Conto biográfico baseado em mentiras reais.
Mestre Picasso das Virgens costumava
tomar umas lamboradas de cana no meio da madrugada, no Beco das Facas, junto ao
Mercado do Peixe. Entrava sem dar palavra, erguia a mão, o dedo indicador
estendido, no que Zé Maria, o dono do bar, já lhe servia aquela dose de Rainha
das antigas, com respeitáveis 53 graus de teor alcoólico.
A primeira, ele virava para
espalhar o sangue e juntar as ideias, como se fosse na veia. Da segunda em
diante, degustava junto ao estranho tira-gosto de pimenta malagueta cortada em
rodelas pelo próprio Zé, o dono do estabelecimento, que conhecia as manias do
freguês e amigo de longos anos. Um gole, uma rodela de pimenta, nenhuma careta.
Somente depois da quarta ou
quinta, Picasso relaxava e se dirigia individualmente aos presentes.
- Bom-dia, Fulano!
- Bom-dia, Beltrano!
- Bom-dia, Sicrano!
Aí, calava-se, contando com o respeito dos amigos
circunstanciais que evitavam importuná-lo com perguntas vagas ou respostas que
não eram pedidas.
Nasceu no Santo Antônio, filho de Maria Enorme e Antônio das
Virgens, e, diferente do que muitos ainda hoje imaginam, não foi a mãe, dona de
uma badalada casa de recursos nos tempos áureos do Alto do Louvor, quem
resolveu dar ao filho o nome Pablo
Diego José Francisco de Paula Juan Nepomuceno María de los Remedios Cipriano de
la Santísima Trinidad Ruiz y Picasso... das Virgens.
A escolha adveio do pai, cafetão doido
por rapariga, dinheiro e artes plásticas. Nem precisa dizer, o espanhol era seu
ídolo. Não à toa, as paredes do cabaré de Maria Enorme eram ornamentadas com
réplicas de obras das fases azul, rosa, africana, analítica, cubista sintética
e surrealista do pintor ídolo de seu, digamos, marido.
Havia, aqui e acolá, reproduções de cartazes de Toulouse-Lautrec, para garantir a
sofisticação do ambiente com toques de Art
Nouveau. Lautrec chegou a disputar a denominação do menino. A mãe
interferiu apenas para dizer que, se era para batizar a criança com palavra
esquisita, que fosse Picasso, de maior simbologia e enquadramento temático.

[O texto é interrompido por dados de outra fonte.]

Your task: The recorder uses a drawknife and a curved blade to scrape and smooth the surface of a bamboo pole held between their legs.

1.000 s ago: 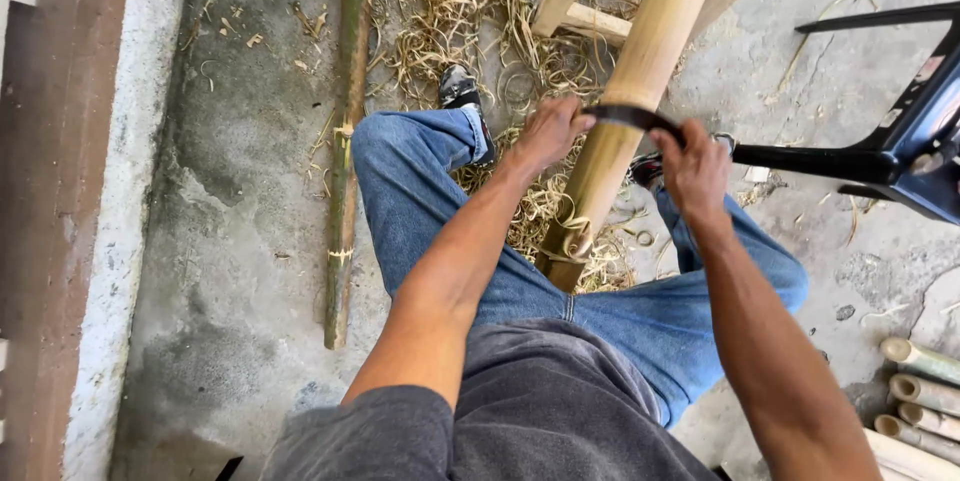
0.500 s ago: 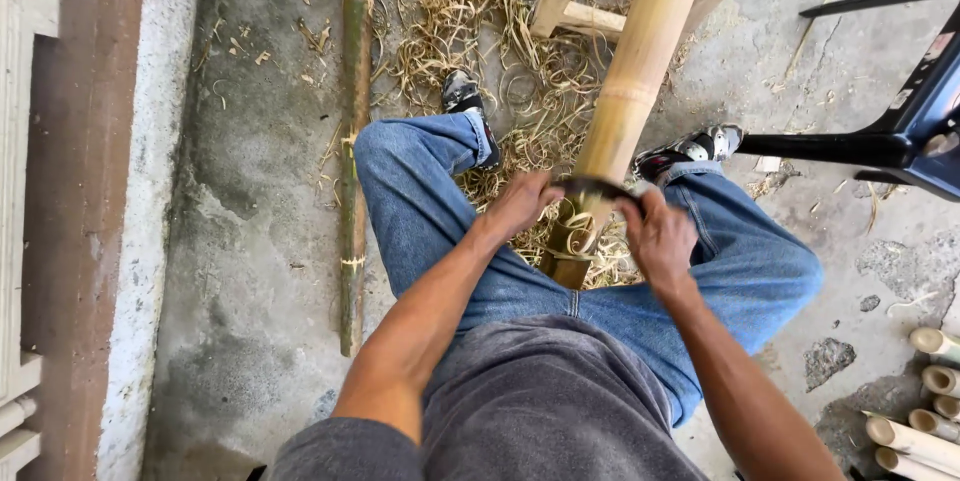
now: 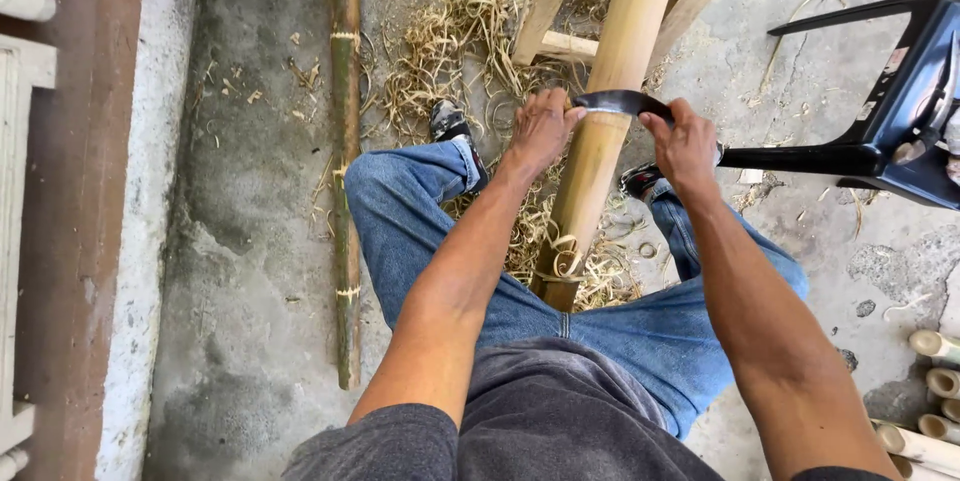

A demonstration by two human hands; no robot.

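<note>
Both hands grip a curved dark blade (image 3: 622, 103) laid crosswise on the pale bamboo pole (image 3: 600, 141), left hand (image 3: 541, 131) and right hand (image 3: 685, 141) closed on its ends, the pole running from upper centre of the frame down between the knees.

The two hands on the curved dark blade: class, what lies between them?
In the head view, the peeled pale bamboo pole runs between the left hand and right hand, crossed by the curved dark blade that both hands grip.
</note>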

O herói cresceu entre prostitutas, rufiões e outras figuras
do alto meretrício de Mossoró. Não caiu na gandaia nem se deixou seduzir pela
noite porque não quis. Tornou-se mestre de obras dos bons por esforço próprio,
altamente requisitado e recomendado, a ponto de o ofício tornar-se prenome. Seus
únicos pontos fracos eram a aguardente que o arrastava ao beco e um
temperamentozinho polido que nem macambira.
Fazia relativo sucesso com a mulherada, a começar pela alcunha.
A maioria, sem compreender a homenagem ao gênio de Málaga, desejava conferir se
o instrumento correspondia à propaganda. Pelo que se sabe, nunca houve queixas.
Seja pelas proporções ou pela qualidade da mexida, sobravam-lhe suspiros
apaixonados.
Tudo isso fazia de Mestre Picasso um indivíduo confiante,
mesmo antes do terceiro engasga-gato, quando qualquer sujeito alcança as
fronteiras da alegria. Quem o estragou, deixando-o daquele jeito, macambúzio,
foi Mocinha, quenga independente que prestava assistência domiciliar aos
meninos do Nova Betânia.
Mocinha amoleceu Picasso e depois o abandonou. Fugiu para a
Inglaterra, a desalmada, com um alemão de sotaque paraibano que conheceu numa
praia entre Icapuí e Canoa Quebrada.
Naquela manhã, Picasso tinha nas mãos motivos de sobra para
beber até se destroncar. No envelope com o carimbo do Royal Mail, os correios ingleses, o convite do casamento entre
Mocinha e Thomas Kuderrã da Silva, que a megera enviara de sacanagem, como
golpe de misericórdia.
E funcionou, pois Mestre Picasso sucumbiu no democrático
balcão de Zé Maria instantes depois de erguer o copo de Rainha e esfolar a
garganta no berro ouvido até na lanchonete de Zé Leão:
- God
save the queennnnnn! Aquela vagabuuuuuuunda!
Ninguém entendeu o francês, mas todos responderam ao brinde
que inaugurou a manhã e deu prumo ao dia no Beco das Facas.